#### Try it
Every line from the one holding "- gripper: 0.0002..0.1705" through the one holding "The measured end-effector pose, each" in the data below must be returned exactly, both ends included, with pictures left out and nothing else added.

#### Records to process

——————

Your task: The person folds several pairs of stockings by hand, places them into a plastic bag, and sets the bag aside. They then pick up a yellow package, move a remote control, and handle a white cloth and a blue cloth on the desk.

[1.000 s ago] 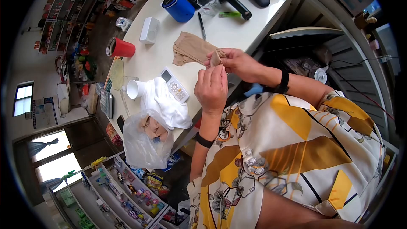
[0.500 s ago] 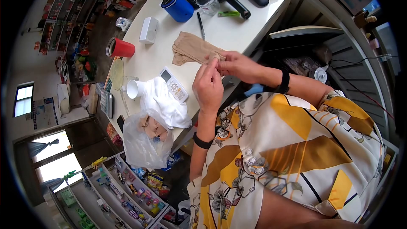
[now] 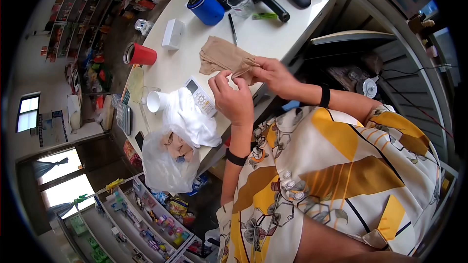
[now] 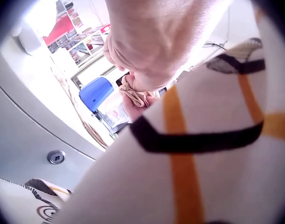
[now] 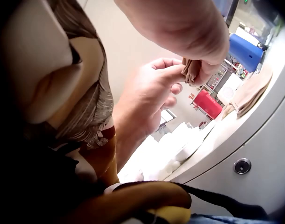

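A tan stocking (image 3: 224,52), thin and folded in layers, lies on the white desk (image 3: 273,34) with its near end lifted in the hands. My right hand (image 3: 275,75) pinches that end between thumb and fingers. Beside it, my left hand (image 3: 234,100) has its fingers bent and its thumb and fingertips at the fabric's edge. In the left wrist view the bunched stocking (image 4: 135,93) shows below the left thumb. The right wrist view shows gathered stocking (image 5: 191,71) between both hands' fingertips, partly hidden by the right hand.
Left of the hands are a white remote (image 3: 199,96), white cloth (image 3: 190,117), a white cup (image 3: 156,101) and a plastic bag (image 3: 168,173) with tan fabric. Further back stand a red tumbler (image 3: 141,54), white box (image 3: 173,34), blue canister (image 3: 207,9), clear cup (image 3: 240,2) and pen (image 3: 232,29).
My left hand has shifted slightly left, and its fingers have spread from the tight pinch beside the right hand. The stocking's lifted end now lies flatter and more drawn out.
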`<state>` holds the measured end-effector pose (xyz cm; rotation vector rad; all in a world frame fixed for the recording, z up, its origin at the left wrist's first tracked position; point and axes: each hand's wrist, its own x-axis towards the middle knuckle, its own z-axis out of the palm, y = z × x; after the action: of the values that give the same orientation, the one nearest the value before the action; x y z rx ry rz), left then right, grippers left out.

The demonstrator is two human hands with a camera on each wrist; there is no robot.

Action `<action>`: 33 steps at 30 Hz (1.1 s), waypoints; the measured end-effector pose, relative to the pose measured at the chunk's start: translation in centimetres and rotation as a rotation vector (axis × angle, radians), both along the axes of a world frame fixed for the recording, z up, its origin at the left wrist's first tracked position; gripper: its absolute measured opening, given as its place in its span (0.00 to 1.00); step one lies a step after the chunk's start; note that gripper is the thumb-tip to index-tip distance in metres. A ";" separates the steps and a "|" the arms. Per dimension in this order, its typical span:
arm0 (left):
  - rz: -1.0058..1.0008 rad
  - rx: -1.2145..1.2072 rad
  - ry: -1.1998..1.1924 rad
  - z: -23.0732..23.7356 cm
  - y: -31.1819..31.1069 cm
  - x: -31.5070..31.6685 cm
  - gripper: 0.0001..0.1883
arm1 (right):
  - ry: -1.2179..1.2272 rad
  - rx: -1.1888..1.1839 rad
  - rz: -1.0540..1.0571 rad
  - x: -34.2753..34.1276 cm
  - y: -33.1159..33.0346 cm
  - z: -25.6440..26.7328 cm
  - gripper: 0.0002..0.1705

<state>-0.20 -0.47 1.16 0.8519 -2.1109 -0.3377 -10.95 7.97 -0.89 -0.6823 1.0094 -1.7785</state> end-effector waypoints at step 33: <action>-0.396 1.212 0.156 1.5 -2.0 1.2 0.03 | 0.365 0.048 0.143 -2.8 2.0 2.2 0.08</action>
<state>0.98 -2.48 2.70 0.9561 -1.7818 -1.9318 -13.71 9.95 1.27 -1.0480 1.2072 -1.5317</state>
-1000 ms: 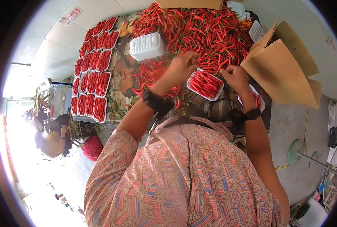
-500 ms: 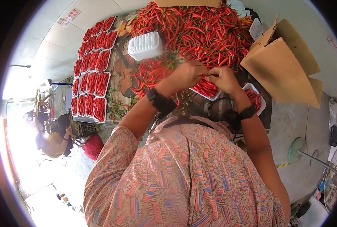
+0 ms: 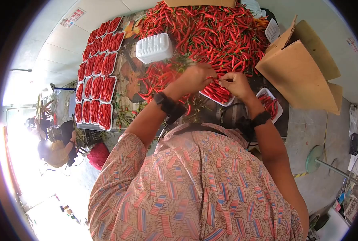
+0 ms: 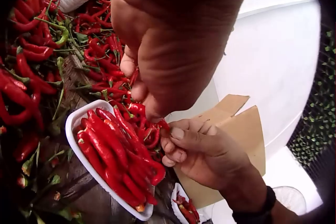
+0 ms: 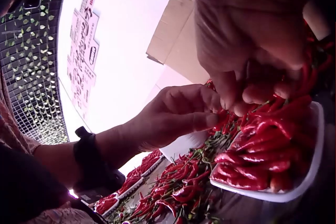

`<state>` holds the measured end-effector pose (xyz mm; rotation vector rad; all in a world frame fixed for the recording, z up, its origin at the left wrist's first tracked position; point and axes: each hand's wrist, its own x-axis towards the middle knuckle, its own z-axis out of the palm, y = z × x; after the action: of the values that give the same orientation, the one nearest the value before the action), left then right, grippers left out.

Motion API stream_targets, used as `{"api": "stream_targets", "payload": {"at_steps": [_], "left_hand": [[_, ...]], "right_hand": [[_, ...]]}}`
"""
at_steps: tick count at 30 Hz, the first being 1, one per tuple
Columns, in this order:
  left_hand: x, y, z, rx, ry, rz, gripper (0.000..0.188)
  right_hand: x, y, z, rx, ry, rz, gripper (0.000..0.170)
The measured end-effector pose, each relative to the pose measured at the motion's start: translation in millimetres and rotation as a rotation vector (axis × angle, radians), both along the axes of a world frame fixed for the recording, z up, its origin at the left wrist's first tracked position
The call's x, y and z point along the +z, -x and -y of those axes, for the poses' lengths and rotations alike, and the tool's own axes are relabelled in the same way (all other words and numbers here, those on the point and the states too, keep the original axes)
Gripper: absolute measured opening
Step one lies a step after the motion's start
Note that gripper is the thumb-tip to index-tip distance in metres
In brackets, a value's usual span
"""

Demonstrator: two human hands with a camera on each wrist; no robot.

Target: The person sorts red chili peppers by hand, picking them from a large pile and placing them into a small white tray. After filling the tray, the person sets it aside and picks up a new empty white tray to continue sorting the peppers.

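Note:
Above a white foam tray (image 4: pixel 74 136) filled with red chili peppers, my two hands meet at the fingertips. My left hand (image 3: pixel 195 78) pinches one end of a red chili pepper (image 4: pixel 164 125), most of it hidden by the fingers. At its other end, the thumb and fingers of my right hand (image 3: pixel 237 85) pinch the same pepper. The peppers in the tray (image 4: pixel 107 145) lie side by side, close under the hands. Behind the hands spreads a big heap of loose chili peppers (image 3: pixel 227 38), many with green stems.
Rows of filled trays (image 3: pixel 106 88) stand at the table's left. A stack of white foam trays (image 3: pixel 154 49) sits beside the heap. To the right are another tray with some peppers (image 3: pixel 270 105) and an open cardboard box (image 3: pixel 295 74). Loose stems (image 3: pixel 124 117) litter the near edge.
A second ago the hands were apart, on either side of the tray's far end. They have come together over it, with a pepper between their fingertips.

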<state>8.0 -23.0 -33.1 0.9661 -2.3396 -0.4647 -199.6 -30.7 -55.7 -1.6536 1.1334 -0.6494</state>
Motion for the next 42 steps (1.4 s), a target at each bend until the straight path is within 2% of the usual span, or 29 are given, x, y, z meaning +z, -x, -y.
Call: {"api": "stream_targets", "payload": {"at_steps": [2,4,9,16,18,23,31,33,34,36,37,38,40,41,42], "left_hand": [[-0.7,-0.1,2.2,-0.009,0.033,0.071,0.009],[-1.2,0.0,3.3,-0.016,0.065,0.141,0.007],[-6.7,2.4,9.5,-0.092,0.147,0.239,0.005],[-17.9,1.9,10.5,-0.107,0.102,0.213,0.008],[-23.4,0.2,11.5,-0.114,0.035,0.27,0.023],[-39.3,-2.2,16.1,-0.125,0.021,0.257,0.024],[-34.0,1.7,14.0,-0.083,-0.032,0.361,0.023],[-26.9,-0.7,12.4,-0.089,0.02,0.209,0.021],[-20.4,-4.7,11.5,-0.088,0.02,0.21,0.021],[-2.5,-20.9,7.1,0.086,-0.001,0.017,0.009],[3.1,-31.1,2.3,0.212,-0.039,-0.037,0.012],[4.3,-43.2,0.3,0.214,-0.039,-0.036,0.012],[3.8,-64.6,-0.1,0.433,-0.146,0.327,0.018],[0.7,-69.0,-1.8,0.438,-0.142,0.327,0.018],[-2.6,-71.1,-4.9,0.475,-0.206,0.445,0.016]], "right_hand": [[2.8,2.1,0.4,-0.001,-0.005,-0.013,0.018],[16.8,5.2,0.2,-0.07,0.016,-0.145,0.018],[5.8,10.7,1.7,-0.081,0.129,-0.22,0.019],[-6.2,7.6,3.3,-0.005,0.115,-0.236,0.018],[-7.1,5.0,2.0,-0.005,0.137,-0.234,0.018],[-14.0,-0.4,1.9,0.02,0.184,-0.232,0.015],[-18.2,-4.2,1.9,-0.001,0.177,-0.228,0.01],[-15.5,-2.0,2.7,-0.002,0.144,-0.215,0.011],[-13.3,-0.3,2.4,-0.006,0.108,-0.204,0.013],[-0.5,6.9,1.0,-0.038,0.122,-0.206,0.012],[5.7,9.7,1.1,-0.073,0.137,-0.208,0.012],[6.5,12.0,2.2,-0.071,0.137,-0.207,0.012],[8.8,13.7,7.7,-0.136,0.165,-0.224,0.014],[10.1,14.4,8.9,-0.149,0.151,-0.225,0.015],[12.2,13.8,9.2,-0.146,0.153,-0.224,0.015]]}}
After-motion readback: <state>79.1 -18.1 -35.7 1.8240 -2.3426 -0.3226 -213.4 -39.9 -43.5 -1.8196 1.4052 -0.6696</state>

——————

#### Answer for the task
  - gripper: 0.0002..0.1705

<state>-0.20 -0.47 1.16 0.8519 -2.1109 -0.3377 -10.95 7.97 -0.89 -0.6823 1.0094 -1.7785</state> end-effector waypoints at step 33: <action>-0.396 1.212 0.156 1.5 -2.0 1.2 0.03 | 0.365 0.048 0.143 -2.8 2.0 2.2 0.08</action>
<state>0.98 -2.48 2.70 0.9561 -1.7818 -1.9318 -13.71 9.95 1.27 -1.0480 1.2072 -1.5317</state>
-1000 ms: 
-500 ms: 
+0 ms: 
+0 ms: 
+0 ms: 

`<state>` holds the measured end-effector pose (xyz mm; rotation vector rad; all in a world frame fixed for the recording, z up, its origin at the left wrist's first tracked position; point and axes: each hand's wrist, its own x-axis towards the middle knuckle, its own z-axis out of the palm, y = z × x; after the action: of the values that give the same orientation, the one nearest the value before the action), left then right, grippers left out.

Motion API stream_targets, used as `{"api": "stream_targets", "payload": {"at_steps": [_], "left_hand": [[_, ...]], "right_hand": [[_, ...]]}}`
"""
at_steps: tick count at 30 Hz, the first being 1, one per tuple
Columns, in this order:
  left_hand: x, y, z, rx, ry, rz, gripper (0.000..0.188)
  right_hand: x, y, z, rx, ry, rz, gripper (0.000..0.170)
The measured end-effector pose, each relative to the pose measured at the motion's start: translation in millimetres and rotation as a rotation vector (axis × angle, radians), both along the axes of a world frame fixed for the recording, z up, its origin at the left wrist's first tracked position

At this stage, the exercise is finished.